Task details :: Going line by line through the entries below, note each one with "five", then report how many there are and nothing else.

Supplied records ::
======

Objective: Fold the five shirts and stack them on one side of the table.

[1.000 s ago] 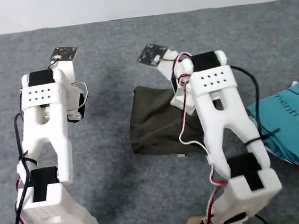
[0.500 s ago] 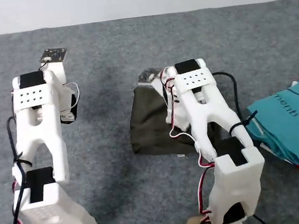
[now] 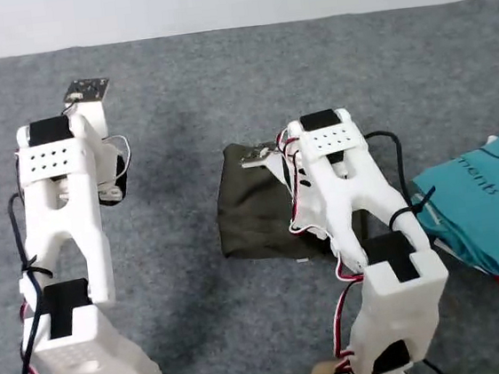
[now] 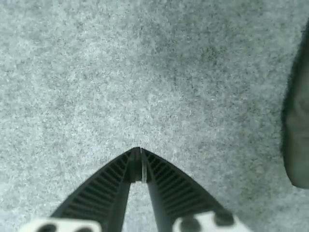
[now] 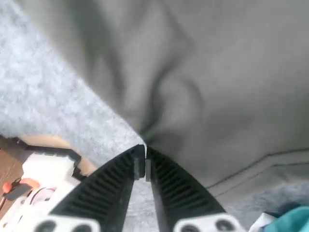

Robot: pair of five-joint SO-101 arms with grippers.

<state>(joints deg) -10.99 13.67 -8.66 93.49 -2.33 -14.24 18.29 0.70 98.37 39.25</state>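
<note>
Right hand [image 5: 145,157] lower, closed on olive shirt [image 3: 252,209] edge; open carpet [image 3: 178,275] beside

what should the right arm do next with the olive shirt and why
Probably lift a little and carry the olive shirt toward the teal shirt pile at the table's right edge. The right gripper is shut with cloth puckered at its tips, so it seems to have a pinch on the shirt's edge. The shirt looks folded, and the pile lies apart from it.
</note>
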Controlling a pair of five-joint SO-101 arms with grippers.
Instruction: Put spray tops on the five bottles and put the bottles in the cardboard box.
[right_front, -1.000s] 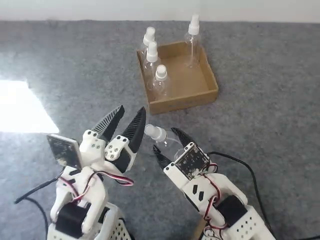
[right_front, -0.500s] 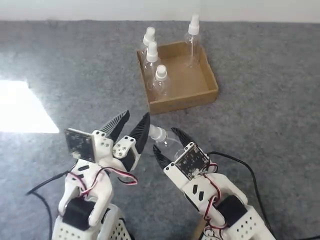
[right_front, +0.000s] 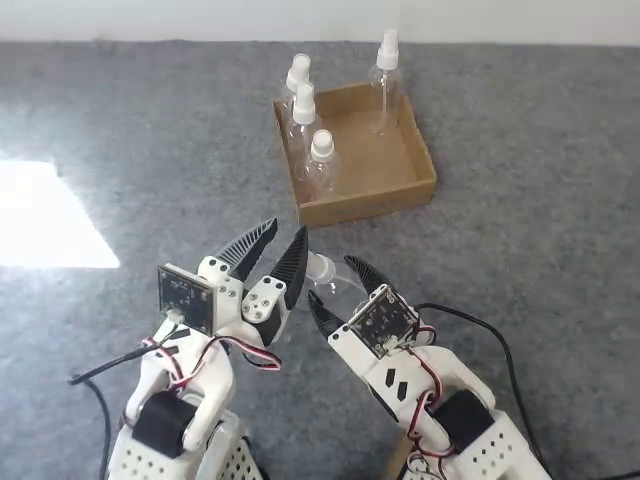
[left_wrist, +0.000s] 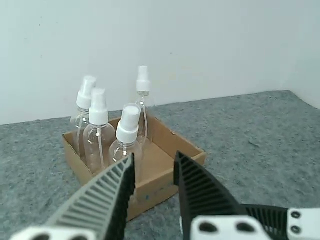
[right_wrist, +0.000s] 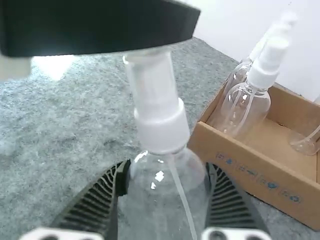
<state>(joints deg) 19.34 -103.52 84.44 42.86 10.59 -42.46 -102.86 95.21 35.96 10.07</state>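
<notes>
Clear plastic sat between the ribbed jaws of the right end effector (right_front: 333, 284), which was clamped around the body of the fifth bottle (right_wrist: 165, 185) in front of the two arms. A white spray top (right_wrist: 157, 115) already sat on the bottle's neck, its dip tube running down inside. Whether the collar was fully tightened could not be told.

Just beside it, the left end effector (right_front: 288, 228) hung with its jaws spread and nothing between them. One dark finger was close over the spray top, though contact could not be confirmed.

Beyond the arms, the cardboard box (right_front: 365, 205) stood on the grey worktop (right_front: 520, 130) with four bottles upright in it, each wearing a white sprayer. The nearest bottle (right_front: 322, 165), the second bottle (right_front: 303, 115) and the third bottle (right_front: 297, 75) stood in a row along one side wall. The fourth bottle (right_front: 385, 70) stood apart at the far corner.

By that count the job looked almost done, with four bottles capped and boxed. The last, apparently capped, was held well short of the box, so what remained was probably any final tightening and the carry into the open space inside.
</notes>
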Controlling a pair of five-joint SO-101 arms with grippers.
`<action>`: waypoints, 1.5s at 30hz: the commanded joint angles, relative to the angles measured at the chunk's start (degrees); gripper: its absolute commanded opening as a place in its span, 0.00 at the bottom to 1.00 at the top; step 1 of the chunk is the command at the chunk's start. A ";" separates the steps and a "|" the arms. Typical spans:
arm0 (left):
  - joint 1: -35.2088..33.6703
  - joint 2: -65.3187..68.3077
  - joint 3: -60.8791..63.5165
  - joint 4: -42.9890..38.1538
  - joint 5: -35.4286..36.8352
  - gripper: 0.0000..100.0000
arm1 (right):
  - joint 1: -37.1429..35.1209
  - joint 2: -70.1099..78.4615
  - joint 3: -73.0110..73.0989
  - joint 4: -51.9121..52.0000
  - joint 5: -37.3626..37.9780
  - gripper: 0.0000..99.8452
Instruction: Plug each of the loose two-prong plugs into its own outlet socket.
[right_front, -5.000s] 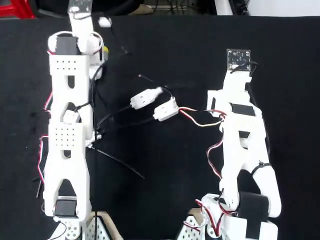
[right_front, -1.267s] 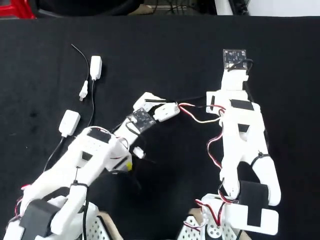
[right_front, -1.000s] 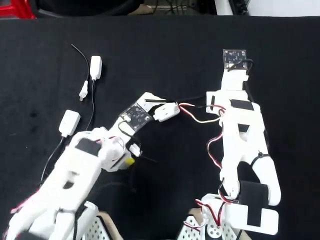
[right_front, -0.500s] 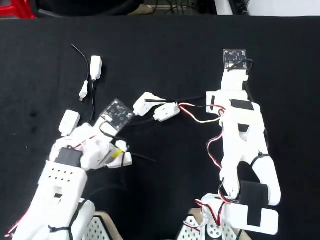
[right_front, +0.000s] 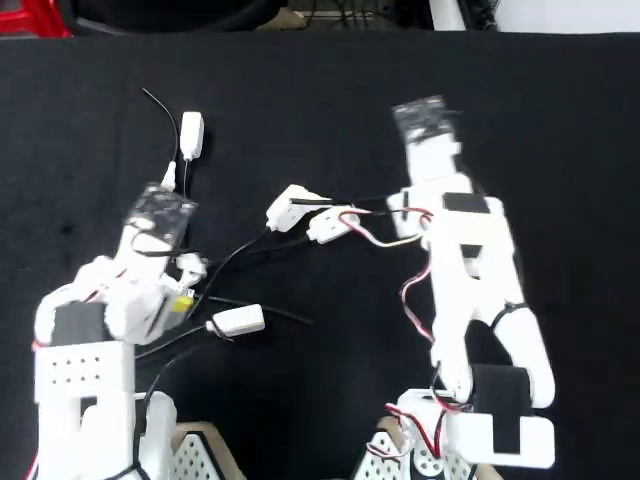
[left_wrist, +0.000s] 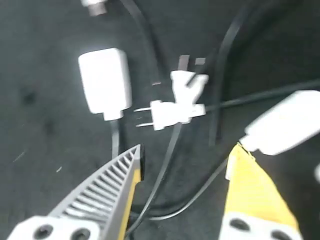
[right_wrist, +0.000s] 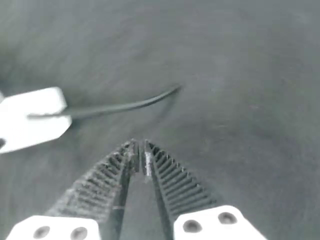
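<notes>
I'm hovering the L hand (left_wrist: 187, 149), spread and empty, over a two-prong plug (left_wrist: 170, 112) lying on the table (left_wrist: 40, 150) beside an outlet socket (left_wrist: 105, 82); the R hand (right_wrist: 140, 146) is sitting clenched on nothing. The plug's looking light, rigid and cord-tugged, so I'm favouring a grip on the body, not the prongs.

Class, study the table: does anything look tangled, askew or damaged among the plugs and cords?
No damage shows. The black cords cross one another in a loose tangle ahead of the open left gripper, and a two-prong plug lies on its side among them, prongs bare, in no socket.
</notes>
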 joint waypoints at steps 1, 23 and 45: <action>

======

Solution for this problem :: 5